Work to complete
Carry none of the pictures over; write out the complete data exactly.

Source data
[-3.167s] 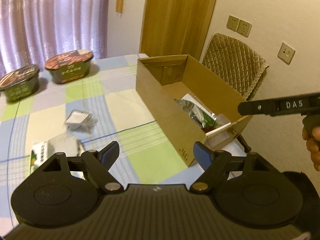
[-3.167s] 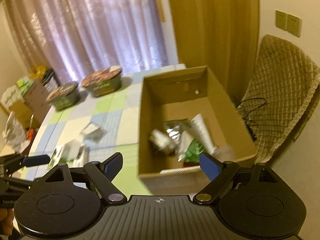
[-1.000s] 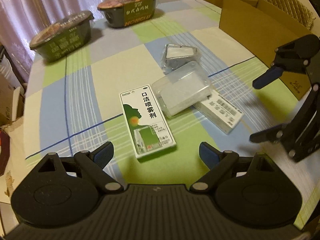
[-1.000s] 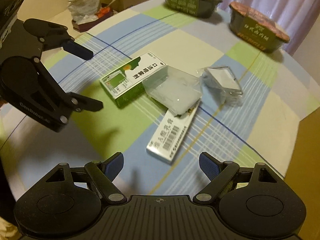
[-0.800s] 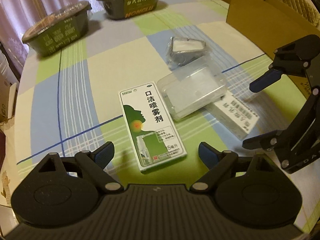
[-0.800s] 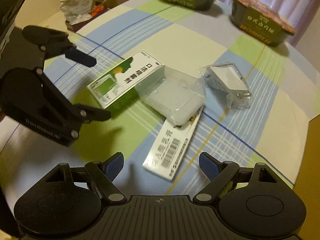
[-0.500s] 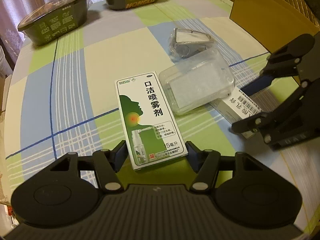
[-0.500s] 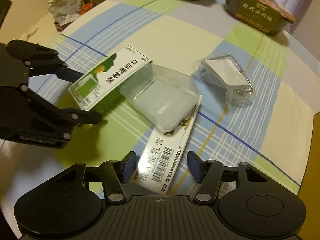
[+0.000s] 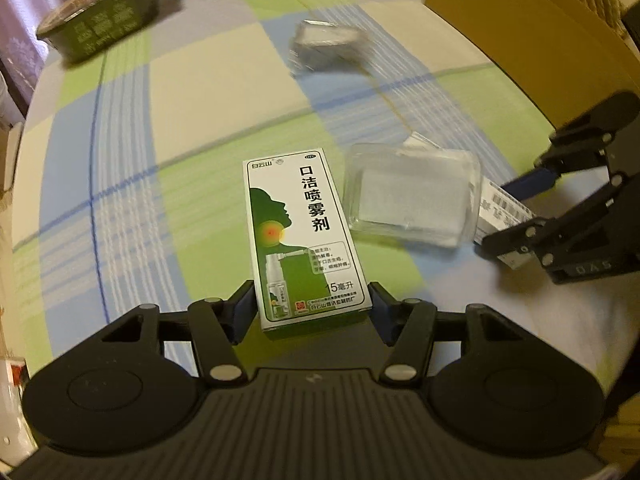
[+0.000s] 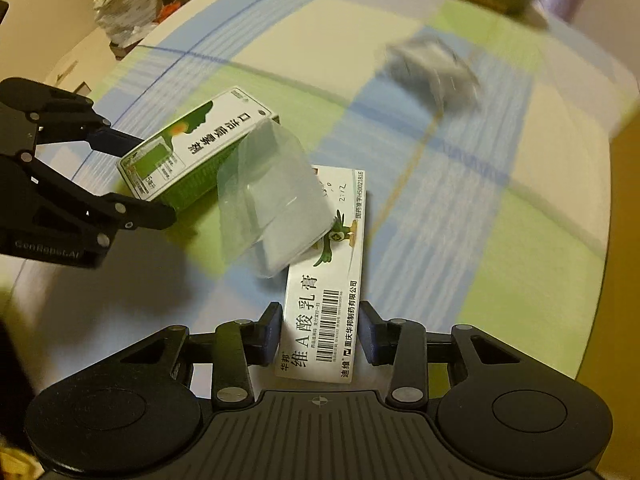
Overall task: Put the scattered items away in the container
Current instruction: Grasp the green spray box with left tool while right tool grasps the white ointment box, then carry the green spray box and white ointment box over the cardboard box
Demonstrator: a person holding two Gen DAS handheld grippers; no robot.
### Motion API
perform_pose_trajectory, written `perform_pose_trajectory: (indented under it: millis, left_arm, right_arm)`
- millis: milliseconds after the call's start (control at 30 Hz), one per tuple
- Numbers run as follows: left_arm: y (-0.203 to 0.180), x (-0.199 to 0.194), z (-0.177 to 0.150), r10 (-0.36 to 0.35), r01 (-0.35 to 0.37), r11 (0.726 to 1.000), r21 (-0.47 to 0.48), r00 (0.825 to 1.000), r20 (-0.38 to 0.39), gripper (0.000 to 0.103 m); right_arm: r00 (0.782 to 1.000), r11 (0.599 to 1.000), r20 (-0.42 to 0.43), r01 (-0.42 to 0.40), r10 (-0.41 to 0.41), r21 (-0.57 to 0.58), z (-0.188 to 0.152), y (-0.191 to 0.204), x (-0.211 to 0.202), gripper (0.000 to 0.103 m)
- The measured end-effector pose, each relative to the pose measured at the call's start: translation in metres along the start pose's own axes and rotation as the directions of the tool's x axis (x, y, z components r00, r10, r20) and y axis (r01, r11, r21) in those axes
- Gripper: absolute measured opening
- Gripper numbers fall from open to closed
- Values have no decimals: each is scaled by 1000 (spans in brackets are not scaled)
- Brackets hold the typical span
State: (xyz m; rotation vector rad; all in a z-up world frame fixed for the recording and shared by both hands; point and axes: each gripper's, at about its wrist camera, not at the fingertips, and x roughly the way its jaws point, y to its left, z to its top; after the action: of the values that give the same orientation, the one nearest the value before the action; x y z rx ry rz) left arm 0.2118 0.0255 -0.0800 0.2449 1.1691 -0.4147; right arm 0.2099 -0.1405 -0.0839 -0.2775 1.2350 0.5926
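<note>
The left gripper is closing its blue-padded fingers on the near end of a green-and-white spray box — the front is reading 口洁喷雾剂, with 白云山 at the top corner and 15毫升 near the bottom. The box is lying flat on the checked tabletop, its long side running away from the camera.

The right gripper is gripping the near end of a long white ointment box, printed 维A酸乳膏, with 华邦, 迪维, a barcode and 重庆华邦制药有限公司 along the edge. A clear plastic case is lying tilted across this box's far end, leaning against the spray box too.

Both grippers are reaching in low — each is showing in the other's view, the right one at the left camera's right edge.

A small clear packet is lying farther out, blurred. Two dark green instant-food bowls are standing at the far edge; their print is too smeared to read. The cardboard container is standing at the tabletop's right side.
</note>
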Motion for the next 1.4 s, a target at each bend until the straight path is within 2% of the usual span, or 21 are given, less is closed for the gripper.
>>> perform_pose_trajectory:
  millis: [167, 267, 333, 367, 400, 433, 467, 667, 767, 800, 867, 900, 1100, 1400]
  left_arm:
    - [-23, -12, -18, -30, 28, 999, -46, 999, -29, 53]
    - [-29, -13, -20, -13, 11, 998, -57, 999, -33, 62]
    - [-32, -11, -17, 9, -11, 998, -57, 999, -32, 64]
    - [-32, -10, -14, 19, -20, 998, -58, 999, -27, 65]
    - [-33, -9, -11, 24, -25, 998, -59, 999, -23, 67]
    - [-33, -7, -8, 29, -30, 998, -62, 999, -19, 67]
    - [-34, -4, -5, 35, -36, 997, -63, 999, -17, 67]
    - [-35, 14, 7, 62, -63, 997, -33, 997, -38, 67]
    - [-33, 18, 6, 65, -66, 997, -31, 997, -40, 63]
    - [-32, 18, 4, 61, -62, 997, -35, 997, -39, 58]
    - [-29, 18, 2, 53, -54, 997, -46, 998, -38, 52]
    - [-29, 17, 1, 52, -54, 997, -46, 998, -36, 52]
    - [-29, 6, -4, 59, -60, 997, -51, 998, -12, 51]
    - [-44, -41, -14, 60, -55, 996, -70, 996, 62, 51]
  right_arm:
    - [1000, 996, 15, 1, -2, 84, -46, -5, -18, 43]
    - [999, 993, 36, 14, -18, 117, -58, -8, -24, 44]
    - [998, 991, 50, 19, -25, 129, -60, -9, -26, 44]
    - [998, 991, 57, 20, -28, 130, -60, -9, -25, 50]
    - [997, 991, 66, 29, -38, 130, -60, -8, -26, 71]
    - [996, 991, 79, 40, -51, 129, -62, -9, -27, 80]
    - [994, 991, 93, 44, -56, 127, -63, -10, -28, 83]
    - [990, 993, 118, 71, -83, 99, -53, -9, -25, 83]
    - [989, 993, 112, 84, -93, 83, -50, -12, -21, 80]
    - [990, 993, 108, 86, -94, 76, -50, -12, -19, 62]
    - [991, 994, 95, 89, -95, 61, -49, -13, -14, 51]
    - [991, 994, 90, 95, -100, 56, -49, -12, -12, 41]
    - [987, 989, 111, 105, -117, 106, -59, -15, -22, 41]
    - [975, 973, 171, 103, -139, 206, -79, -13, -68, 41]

Result
[-3.167s] 
[-3.167s] 
[-1.000s] 
[-1.000s] 
[-0.800s] 
[-0.800s] 
[-0.500s] 
[-0.500s] 
[+0.000s] 
[+0.000s] 
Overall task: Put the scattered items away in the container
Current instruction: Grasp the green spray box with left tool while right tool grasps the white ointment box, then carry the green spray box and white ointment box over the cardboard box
Demonstrator: a person holding two Gen DAS handheld grippers; no robot.
### Motion API
perform_pose_trajectory, written `perform_pose_trajectory: (indented under it: millis, left_arm, right_arm)`
- millis: milliseconds after the call's start (control at 30 Hz), one per tuple
- Numbers run as follows: left_arm: y (-0.203 to 0.180), x (-0.199 to 0.194), z (-0.177 to 0.150), r10 (-0.36 to 0.35), r01 (-0.35 to 0.37), r11 (0.726 to 1.000), r21 (-0.47 to 0.48), r00 (0.825 to 1.000), r20 (-0.38 to 0.39), gripper (0.000 to 0.103 m); right_arm: r00 (0.782 to 1.000), r11 (0.599 to 1.000), r20 (-0.42 to 0.43), r01 (-0.42 to 0.40), r10 (-0.41 to 0.41), r21 (-0.57 to 0.58), z (-0.188 to 0.152), y (-0.191 to 0.204), x (-0.211 to 0.202), gripper (0.000 to 0.103 m)
- The measured end-effector pose, each relative to the pose measured at the call's start: translation in metres along the start pose's own axes and rotation as the directions of the tool's x axis (x, y, z components r00, r10, r20) and y axis (r01, r11, r21) in those axes
- Gripper: absolute measured opening
- Gripper numbers fall from open to closed
- Values have no decimals: each is scaled by 1000 (spans in brackets are not scaled)
- Brackets hold the typical span
State: (xyz m; rotation vector rad; all in a z-up world frame fixed for the recording and shared by both hands; point and axes: each gripper's, at about its wrist camera, not at the fingertips, and x roughly the way its jaws point, y to its left, z to its top; after the action: of the values that give the same orientation, the one nearest the value before the action; x y z rx ry rz) left arm 0.2118 0.0255 -0.0800 0.2449 1.1691 -0.4147; right arm 0.2099 -0.1405 -0.0839 -0.2775 1.2350 0.5926
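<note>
The left gripper is closing its blue-padded fingers on the near end of a green-and-white spray box — the front is reading 口洁喷雾剂, with 白云山 at the top corner and 15毫升 near the bottom. The box is lying flat on the checked tabletop, its long side running away from the camera.

The right gripper is gripping the near end of a long white ointment box, printed 维A酸乳膏, with 华邦, 迪维, a barcode and 重庆华邦制药有限公司 along the edge. A clear plastic case is lying tilted across this box's far end, leaning against the spray box too.

Both grippers are reaching in low — each is showing in the other's view, the right one at the left camera's right edge.

A small clear packet is lying farther out, blurred. Two dark green instant-food bowls are standing at the far edge; their print is too smeared to read. The cardboard container is standing at the tabletop's right side.
</note>
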Motion for the next 1.4 s, a target at each bend until the straight path is within 2% of the usual span, or 21 are given, less is closed for the gripper.
>>> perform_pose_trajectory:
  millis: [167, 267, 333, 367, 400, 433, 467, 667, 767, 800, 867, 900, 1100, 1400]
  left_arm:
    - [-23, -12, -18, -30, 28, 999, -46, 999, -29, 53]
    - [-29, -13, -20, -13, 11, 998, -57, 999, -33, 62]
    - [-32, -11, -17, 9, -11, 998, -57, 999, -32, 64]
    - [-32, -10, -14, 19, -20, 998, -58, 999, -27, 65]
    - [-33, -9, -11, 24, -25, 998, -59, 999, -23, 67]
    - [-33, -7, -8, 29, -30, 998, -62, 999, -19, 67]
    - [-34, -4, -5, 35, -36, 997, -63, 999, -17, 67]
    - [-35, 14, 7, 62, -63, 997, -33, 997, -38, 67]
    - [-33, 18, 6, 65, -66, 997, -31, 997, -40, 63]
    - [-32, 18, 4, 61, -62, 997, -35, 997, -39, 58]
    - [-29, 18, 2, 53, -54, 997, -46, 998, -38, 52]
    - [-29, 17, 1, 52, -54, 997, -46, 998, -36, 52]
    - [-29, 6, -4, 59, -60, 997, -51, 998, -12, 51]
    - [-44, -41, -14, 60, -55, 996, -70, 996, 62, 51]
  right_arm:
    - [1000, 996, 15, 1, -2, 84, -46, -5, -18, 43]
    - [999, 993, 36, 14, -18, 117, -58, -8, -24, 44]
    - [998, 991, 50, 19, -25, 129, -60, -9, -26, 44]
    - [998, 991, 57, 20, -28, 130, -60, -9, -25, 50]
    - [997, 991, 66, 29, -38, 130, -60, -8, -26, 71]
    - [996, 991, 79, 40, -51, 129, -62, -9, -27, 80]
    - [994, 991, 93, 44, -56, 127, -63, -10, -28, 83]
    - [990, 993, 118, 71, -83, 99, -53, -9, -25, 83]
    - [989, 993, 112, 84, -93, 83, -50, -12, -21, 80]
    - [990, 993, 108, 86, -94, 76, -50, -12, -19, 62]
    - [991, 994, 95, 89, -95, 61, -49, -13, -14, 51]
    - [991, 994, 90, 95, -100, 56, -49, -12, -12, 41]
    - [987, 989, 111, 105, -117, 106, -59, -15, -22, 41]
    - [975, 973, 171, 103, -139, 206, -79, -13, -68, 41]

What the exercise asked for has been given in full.